Banners reading “Eat the Rich” and “Lagoon, Not Amazon Warehouse” bobbed above a sea of straw hats and sun-bleached T-shirts as the march wound from Campo Santa Margherita to the iconic Rialto Bridge. Organizers under the banner “No Place for Bezos”—a coalition of residents, students, and climate campaigners—accused the Amazon founder of turning the city into a backdrop for billionaire pageantry while contributing little to its future.
“We’re not protesting a honeymoon; we’re protesting a business model built on squeezing workers and swallowing ecosystems,” said Alice Bazzoli, 24, a five-year resident of Venice and one of the movement’s spokespeople.
Flares ignited crimson plumes over the Grand Canal as demonstrators unfurled a 20-metre banner condemning what they called “event-driven gentrification.” Matteo Battistuta, a 20-year-old political-science student, framed the day succinctly: “Venice has more to offer than selfies and super-rich spectacles.
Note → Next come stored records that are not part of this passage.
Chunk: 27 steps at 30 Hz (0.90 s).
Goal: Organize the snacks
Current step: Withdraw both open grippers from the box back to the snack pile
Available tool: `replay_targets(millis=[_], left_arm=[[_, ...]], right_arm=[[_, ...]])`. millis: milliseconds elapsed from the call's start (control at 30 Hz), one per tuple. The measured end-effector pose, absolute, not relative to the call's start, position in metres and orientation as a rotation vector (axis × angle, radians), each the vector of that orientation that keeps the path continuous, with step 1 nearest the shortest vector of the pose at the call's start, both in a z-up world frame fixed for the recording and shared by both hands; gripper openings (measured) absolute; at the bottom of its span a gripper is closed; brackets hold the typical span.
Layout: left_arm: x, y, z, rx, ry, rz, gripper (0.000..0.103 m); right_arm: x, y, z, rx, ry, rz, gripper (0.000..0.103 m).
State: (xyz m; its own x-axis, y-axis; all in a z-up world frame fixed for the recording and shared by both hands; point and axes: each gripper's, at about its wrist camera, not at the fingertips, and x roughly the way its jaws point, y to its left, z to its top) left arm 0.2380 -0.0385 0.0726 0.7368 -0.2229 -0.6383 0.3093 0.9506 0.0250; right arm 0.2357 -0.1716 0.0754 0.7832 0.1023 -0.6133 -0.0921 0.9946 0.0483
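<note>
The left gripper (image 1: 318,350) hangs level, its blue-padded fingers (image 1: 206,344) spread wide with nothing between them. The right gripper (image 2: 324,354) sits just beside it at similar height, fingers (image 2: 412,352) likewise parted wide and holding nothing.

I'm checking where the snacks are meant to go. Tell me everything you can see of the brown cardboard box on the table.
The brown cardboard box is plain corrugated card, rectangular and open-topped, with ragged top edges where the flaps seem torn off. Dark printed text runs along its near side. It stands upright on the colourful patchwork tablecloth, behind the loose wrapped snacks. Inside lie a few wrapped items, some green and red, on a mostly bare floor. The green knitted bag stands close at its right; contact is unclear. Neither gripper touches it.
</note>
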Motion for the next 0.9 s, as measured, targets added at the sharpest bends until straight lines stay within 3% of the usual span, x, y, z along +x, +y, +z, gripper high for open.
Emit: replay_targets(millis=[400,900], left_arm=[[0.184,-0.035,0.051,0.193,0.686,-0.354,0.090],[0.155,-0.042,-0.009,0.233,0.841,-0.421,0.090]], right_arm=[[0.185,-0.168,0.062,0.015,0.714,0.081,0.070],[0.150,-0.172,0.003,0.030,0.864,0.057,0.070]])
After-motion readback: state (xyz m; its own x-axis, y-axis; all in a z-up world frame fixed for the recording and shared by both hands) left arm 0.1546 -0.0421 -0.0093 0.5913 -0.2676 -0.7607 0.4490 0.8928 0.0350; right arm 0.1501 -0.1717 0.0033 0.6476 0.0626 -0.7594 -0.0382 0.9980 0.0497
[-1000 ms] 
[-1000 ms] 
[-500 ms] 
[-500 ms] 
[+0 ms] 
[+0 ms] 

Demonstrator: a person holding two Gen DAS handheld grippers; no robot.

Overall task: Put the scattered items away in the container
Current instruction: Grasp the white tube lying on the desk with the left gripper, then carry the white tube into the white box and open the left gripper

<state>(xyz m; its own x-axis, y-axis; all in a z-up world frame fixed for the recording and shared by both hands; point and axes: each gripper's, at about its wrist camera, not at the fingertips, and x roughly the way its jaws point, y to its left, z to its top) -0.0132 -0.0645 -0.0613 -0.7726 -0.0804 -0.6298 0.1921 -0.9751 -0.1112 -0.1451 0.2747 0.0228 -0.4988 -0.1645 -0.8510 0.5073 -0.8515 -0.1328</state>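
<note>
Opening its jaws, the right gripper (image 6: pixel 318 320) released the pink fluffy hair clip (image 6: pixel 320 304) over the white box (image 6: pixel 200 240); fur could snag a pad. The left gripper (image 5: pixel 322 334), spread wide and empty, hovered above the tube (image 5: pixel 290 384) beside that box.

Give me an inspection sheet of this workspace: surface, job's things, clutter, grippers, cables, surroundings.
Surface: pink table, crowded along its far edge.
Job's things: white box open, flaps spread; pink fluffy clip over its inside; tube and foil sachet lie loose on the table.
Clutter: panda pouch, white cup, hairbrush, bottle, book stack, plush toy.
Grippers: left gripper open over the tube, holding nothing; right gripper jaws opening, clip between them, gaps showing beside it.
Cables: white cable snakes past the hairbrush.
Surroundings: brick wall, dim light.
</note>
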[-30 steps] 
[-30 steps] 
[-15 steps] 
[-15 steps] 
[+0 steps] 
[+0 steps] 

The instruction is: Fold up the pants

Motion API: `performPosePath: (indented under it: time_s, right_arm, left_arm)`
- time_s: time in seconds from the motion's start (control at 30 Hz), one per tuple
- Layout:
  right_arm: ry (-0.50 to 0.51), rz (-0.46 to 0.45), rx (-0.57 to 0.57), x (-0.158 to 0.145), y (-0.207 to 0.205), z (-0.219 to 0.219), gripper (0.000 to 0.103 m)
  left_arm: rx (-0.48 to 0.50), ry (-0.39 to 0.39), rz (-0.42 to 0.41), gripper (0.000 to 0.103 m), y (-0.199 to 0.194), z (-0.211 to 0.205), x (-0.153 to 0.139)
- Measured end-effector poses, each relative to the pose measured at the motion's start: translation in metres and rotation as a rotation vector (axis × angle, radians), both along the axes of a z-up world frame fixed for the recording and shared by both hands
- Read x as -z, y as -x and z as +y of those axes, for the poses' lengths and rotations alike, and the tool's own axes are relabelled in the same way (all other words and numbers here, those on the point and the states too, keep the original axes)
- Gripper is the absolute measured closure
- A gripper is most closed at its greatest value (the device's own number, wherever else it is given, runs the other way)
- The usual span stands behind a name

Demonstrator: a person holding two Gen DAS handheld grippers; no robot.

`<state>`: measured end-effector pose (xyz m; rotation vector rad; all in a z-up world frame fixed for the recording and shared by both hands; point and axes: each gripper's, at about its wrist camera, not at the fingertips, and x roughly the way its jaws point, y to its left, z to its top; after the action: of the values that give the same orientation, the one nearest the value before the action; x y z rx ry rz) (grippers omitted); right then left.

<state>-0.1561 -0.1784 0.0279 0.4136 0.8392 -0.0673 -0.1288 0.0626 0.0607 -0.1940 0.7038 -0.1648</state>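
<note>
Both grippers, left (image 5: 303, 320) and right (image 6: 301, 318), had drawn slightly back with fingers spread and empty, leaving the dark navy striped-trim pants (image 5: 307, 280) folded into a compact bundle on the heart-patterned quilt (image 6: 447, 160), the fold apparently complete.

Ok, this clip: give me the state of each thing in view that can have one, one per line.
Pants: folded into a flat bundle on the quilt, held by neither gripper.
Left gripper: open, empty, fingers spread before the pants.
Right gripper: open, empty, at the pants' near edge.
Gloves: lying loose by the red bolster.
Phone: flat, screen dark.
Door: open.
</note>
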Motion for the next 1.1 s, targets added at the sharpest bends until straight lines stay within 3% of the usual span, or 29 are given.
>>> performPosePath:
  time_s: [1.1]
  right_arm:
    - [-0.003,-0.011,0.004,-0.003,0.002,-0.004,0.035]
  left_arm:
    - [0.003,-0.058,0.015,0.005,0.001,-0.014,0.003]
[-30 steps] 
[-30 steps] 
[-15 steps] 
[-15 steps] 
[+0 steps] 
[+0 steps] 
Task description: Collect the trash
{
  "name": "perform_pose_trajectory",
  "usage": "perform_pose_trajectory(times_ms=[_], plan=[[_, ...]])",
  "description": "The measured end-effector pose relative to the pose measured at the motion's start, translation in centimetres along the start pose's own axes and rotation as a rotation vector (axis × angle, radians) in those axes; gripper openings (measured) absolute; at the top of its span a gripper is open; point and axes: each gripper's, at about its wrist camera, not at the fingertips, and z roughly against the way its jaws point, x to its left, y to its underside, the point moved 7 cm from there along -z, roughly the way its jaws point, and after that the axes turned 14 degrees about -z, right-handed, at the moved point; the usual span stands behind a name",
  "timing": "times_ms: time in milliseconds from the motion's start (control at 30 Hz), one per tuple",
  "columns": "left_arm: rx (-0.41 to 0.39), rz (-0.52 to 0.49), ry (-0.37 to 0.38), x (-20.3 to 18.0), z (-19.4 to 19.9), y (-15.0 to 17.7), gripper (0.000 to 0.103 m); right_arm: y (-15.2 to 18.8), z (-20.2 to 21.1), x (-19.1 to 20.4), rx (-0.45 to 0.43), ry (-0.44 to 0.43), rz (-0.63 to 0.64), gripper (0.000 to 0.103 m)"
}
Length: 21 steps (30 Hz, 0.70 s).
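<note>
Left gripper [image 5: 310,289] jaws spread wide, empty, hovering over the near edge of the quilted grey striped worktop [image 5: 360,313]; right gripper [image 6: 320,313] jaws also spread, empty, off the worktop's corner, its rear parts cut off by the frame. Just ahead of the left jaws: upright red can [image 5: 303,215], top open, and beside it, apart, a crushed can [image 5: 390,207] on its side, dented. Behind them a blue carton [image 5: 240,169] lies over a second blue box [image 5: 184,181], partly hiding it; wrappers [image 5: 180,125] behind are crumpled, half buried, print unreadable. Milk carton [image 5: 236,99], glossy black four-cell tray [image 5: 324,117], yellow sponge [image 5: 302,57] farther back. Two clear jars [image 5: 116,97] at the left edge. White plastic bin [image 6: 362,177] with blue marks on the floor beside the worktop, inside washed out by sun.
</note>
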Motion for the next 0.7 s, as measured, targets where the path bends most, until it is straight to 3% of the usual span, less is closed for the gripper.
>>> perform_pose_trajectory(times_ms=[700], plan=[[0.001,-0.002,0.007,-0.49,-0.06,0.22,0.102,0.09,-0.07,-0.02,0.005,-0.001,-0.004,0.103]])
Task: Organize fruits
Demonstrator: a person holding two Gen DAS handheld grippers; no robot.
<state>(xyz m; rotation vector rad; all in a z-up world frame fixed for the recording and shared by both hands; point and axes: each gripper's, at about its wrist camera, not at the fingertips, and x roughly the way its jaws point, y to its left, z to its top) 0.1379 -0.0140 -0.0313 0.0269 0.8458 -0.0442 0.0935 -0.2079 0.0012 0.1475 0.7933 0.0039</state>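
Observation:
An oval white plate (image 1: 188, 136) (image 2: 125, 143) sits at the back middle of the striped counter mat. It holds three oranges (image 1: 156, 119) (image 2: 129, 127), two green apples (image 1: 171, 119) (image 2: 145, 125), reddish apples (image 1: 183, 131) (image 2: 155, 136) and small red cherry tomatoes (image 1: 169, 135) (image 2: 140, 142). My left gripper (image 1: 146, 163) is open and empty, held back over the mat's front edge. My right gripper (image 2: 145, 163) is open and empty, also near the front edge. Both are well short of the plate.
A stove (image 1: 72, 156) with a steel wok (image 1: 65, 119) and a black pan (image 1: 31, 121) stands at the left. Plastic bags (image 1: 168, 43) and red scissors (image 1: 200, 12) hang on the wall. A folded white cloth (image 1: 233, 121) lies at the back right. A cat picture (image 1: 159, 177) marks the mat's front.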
We refuse to be museum props.”
Inside the exclusive enclave of San Giorgio Maggiore—just across the water from St Mark’s Basilica—Bezos, 61, and broadcast-journalist-turned-aviation-entrepreneur Sanchez, 55, said their vows on Friday evening. The ceremony launched a weekend of opulent festivities reportedly featuring a masked ball, Michelin-star menus, and a guest list resembling a Forbes index: Leonardo DiCaprio, Tom Brady, Ivanka Trump, Kim Kardashian, Kendall and Kylie Jenner, Oprah Winfrey, and Bill Gates among them.
City officials, already under pressure over overtourism and cruise-ship pollution, offered a muted response. Critics argue that Venice’s leadership rolls out the red carpet for billionaire branding while struggling to keep housing affordable for actual Venetians.
Whether the wedding will be remembered as a fairy-tale fête or a tone-deaf intrusion depends on who you ask. For the marchers fanning themselves under the July sun, the verdict was swift: the lagoon is no luxury backdrop—it’s their home, and they intend to keep it that way.